FAIL Proc SB0/P0: test_seq_cwd(): failed out of config on timeout
Primary service FRU is Slot SB0.
Proc SB0/P1: Not Good and poll_busy
Proc SB0/P0: EpiDomAdvR1_sc_tfunc(): Master failed
Proc SB0/P1: EpiDomAdvR1_sc_tfunc(): Slave failed
Proc SB0/P0: clear_lpost_mastership(): Called for non-good CPU
Proc SB0/P0: summarize_test_state(): flags !(SC_CODE & LASTTEST): 0x0000
EpiDomAdvR1_sc_tfunc(): Failures occurred. Stage repeat required
Repeating all LPOST stages (1)...
Dstop/Recordstop/Timeout recovery (1); rerun starting at: cpu_lpost

The tests will rerun with the implicated cpu deconfigured and the rerun
tests will pass just fine. The result of post is that the failed cpu (in
this case, cpu0) will be marked failed by post. If the failed cpu is cpu0,
cpu1 will also be "crunched" by post because they share the data path.

NOTE: Similar HPOST behavior has been found to occur on large Jaguar configurations with SMS 1.4.1. Apply same workaround outlined in this document.



Resolution
Confirm the number of cpus in the domain. If there are 72 or greater,
then this is most likely Bug ID 4818581.
The bug states the following:

"When running Hpost level 64 or above, the Domain Advanced Tests (stage
cpu_lpost_II, phase 6, test ID 111) execution time period exceeds the
maximum timeout allowed and the tests fail."

This is not likely to be bad hardware unless this workaround or patch fix
is already implemented.

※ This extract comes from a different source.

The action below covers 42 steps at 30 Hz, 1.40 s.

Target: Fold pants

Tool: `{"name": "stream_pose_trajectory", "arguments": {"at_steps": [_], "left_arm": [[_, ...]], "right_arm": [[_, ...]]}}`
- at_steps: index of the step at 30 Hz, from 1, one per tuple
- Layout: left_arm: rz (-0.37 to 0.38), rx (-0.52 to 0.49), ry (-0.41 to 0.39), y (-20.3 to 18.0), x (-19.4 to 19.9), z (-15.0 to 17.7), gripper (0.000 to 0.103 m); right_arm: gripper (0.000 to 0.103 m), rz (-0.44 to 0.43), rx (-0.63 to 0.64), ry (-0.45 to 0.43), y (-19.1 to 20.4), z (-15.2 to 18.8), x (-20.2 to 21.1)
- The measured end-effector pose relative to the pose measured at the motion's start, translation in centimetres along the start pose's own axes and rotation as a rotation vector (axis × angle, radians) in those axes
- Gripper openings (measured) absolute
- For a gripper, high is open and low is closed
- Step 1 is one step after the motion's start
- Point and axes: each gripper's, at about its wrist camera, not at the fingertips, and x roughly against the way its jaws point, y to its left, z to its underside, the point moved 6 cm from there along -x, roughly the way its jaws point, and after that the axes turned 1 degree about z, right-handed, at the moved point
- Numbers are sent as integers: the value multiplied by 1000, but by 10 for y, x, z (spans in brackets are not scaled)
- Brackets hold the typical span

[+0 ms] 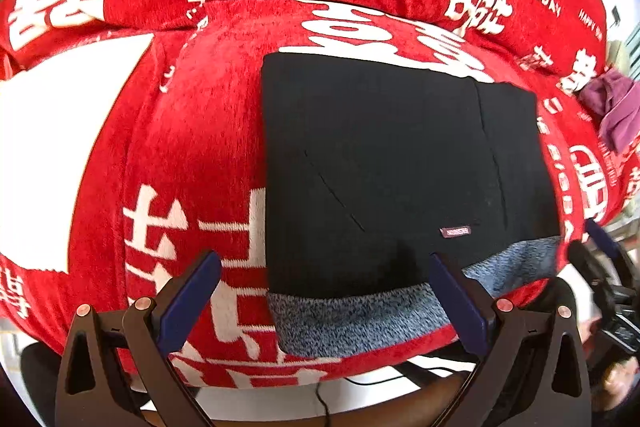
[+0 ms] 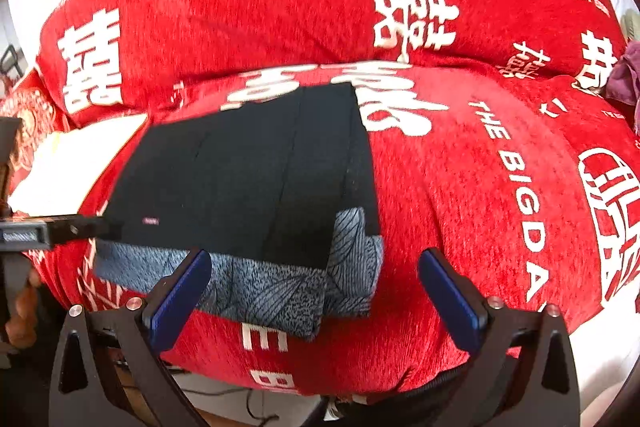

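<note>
Both my claws are spread wide with nothing between the fingers. The pants (image 1: 384, 171) lie folded into a flat black rectangle on the red blanket (image 1: 192, 115), grey patterned lining showing along the near edge. My left claw (image 1: 324, 287) hovers at that near edge, its right finger (image 1: 460, 303) over the grey strip. In the right view, my right claw (image 2: 316, 291) sits at the pants' near right corner. A purple cloth (image 1: 616, 107) lies well apart at the far right.
</note>
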Motion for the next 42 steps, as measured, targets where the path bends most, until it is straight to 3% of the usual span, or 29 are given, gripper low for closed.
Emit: {"name": "stream_pose_trajectory", "arguments": {"at_steps": [4, 17, 23, 28, 34, 38, 40, 42], "left_arm": [[-59, -20, 8, -2, -8, -1, 103], [-3, -16, 19, -3, -18, -4, 103], [98, 12, 41, 5, -30, -2, 103], [212, 82, 82, 12, -40, -1, 103], [239, 103, 99, 12, -47, -1, 103], [235, 108, 111, 12, -50, -3, 103], [216, 97, 107, 10, -49, -3, 103], [182, 83, 98, 8, -47, -4, 103]], "right_arm": [[103, 0, -12, -7, -1, -1, -2], [103, 6, -9, 105, -19, -2, -17], [103, 0, -30, 136, -32, -3, -25], [103, -64, -78, 174, -40, -1, -40], [103, -93, -120, 176, -44, -8, -45], [103, -46, -243, 108, -44, -43, -3], [103, 1, -320, 38, -38, -75, 40], [103, -35, -370, -20, -18, -112, 94]]}}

For this error to be a result of bad hardware, the
test should fail at domain configurations of less than 72 cpus or at HPOST
levels less than 64.

To test the hardware sanity, take the board which failed this test and
create its own single board domain and rerun the high level HPOST. If
the board is truly bad, it should not timeout in a single board configuration.
It should actually produce a hard failure.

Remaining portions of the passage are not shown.